Problem requirements: Could you print exactly the lines of the listing below, starting at the line that has "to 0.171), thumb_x" and ending at the line that has "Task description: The", and only those lines?

Collected material:
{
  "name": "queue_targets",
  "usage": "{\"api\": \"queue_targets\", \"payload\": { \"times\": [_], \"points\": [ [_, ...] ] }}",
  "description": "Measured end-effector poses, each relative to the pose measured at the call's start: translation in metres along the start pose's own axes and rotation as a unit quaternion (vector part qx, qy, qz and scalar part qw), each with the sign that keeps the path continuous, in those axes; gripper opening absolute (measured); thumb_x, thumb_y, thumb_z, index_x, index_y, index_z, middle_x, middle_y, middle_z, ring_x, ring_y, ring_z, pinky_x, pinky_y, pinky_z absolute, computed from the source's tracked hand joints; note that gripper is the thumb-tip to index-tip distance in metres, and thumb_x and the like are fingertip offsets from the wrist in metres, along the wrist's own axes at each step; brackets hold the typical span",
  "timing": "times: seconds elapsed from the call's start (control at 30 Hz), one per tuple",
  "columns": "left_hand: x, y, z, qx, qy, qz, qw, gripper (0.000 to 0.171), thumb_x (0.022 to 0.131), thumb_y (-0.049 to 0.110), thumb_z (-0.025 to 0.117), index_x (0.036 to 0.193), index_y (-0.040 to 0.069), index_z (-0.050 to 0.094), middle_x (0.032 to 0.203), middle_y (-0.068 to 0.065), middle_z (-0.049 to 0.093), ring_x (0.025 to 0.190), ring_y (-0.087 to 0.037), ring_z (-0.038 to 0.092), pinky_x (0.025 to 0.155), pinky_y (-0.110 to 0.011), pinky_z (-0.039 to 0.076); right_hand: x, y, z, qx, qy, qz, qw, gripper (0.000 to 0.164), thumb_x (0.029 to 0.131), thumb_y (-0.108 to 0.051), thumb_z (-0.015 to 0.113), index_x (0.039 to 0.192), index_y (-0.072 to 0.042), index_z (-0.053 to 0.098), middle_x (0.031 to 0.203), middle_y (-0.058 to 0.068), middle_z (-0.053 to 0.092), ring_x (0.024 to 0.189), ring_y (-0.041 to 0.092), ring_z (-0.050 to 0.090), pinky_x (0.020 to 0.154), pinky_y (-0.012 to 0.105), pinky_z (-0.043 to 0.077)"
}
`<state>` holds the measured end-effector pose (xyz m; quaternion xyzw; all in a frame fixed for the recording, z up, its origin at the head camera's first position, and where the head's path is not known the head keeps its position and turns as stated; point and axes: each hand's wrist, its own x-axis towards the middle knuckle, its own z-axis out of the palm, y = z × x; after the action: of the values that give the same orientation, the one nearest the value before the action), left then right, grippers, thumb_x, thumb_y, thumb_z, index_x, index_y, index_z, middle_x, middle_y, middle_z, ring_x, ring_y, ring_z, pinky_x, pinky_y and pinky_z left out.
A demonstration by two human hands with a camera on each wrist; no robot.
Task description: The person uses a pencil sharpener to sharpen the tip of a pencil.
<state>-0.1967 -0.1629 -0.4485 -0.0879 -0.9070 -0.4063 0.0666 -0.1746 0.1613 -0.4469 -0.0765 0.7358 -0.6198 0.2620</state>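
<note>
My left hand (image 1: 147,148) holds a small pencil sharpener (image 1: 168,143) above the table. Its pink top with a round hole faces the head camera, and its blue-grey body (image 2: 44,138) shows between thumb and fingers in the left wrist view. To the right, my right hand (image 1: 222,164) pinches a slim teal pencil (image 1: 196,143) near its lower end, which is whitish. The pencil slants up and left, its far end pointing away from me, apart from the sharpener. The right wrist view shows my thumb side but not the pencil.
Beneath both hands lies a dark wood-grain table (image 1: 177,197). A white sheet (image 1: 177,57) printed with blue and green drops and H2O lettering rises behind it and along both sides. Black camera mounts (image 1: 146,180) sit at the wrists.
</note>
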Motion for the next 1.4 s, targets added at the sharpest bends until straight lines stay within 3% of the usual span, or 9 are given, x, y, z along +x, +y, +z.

Result for this exercise:
  "columns": "left_hand: x, y, z, qx, qy, qz, qw, gripper (0.000 to 0.171), thumb_x (0.022 to 0.131), thumb_y (-0.049 to 0.110), thumb_z (-0.025 to 0.117), index_x (0.036 to 0.193), index_y (-0.040 to 0.069), index_z (-0.050 to 0.094), middle_x (0.032 to 0.203), middle_y (-0.068 to 0.065), middle_z (-0.049 to 0.093), ring_x (0.025 to 0.190), ring_y (-0.087 to 0.037), ring_z (-0.038 to 0.092), pinky_x (0.025 to 0.155), pinky_y (-0.110 to 0.011), pinky_z (-0.039 to 0.076); right_hand: x, y, z, qx, qy, qz, qw, gripper (0.000 to 0.164), thumb_x (0.029 to 0.131), thumb_y (-0.108 to 0.051), thumb_z (-0.015 to 0.113), index_x (0.039 to 0.192), index_y (-0.072 to 0.042), index_z (-0.053 to 0.098), middle_x (0.031 to 0.203), middle_y (-0.058 to 0.068), middle_z (-0.053 to 0.092), ring_x (0.024 to 0.189), ring_y (-0.041 to 0.092), ring_z (-0.050 to 0.090), pinky_x (0.020 to 0.154), pinky_y (-0.012 to 0.105), pinky_z (-0.043 to 0.077)"
}
`<state>` holds the measured end-effector pose (xyz m; quaternion xyzw; all in a frame fixed for the recording, z up, its origin at the head camera's first position, and where the head's path is not known the head keeps its position and turns as stated; point and axes: each hand's wrist, its own x-axis towards the middle knuckle, its own z-axis out of the palm, y = z × x; after the action: of the values that give the same orientation, the one nearest the value before the action), left then right, grippers, thumb_x, thumb_y, thumb_z, index_x, index_y, index_z, middle_x, middle_y, middle_z, ring_x, ring_y, ring_z, pinky_x, pinky_y and pinky_z left out.
A demonstration by two human hands with a camera on each wrist; no robot.
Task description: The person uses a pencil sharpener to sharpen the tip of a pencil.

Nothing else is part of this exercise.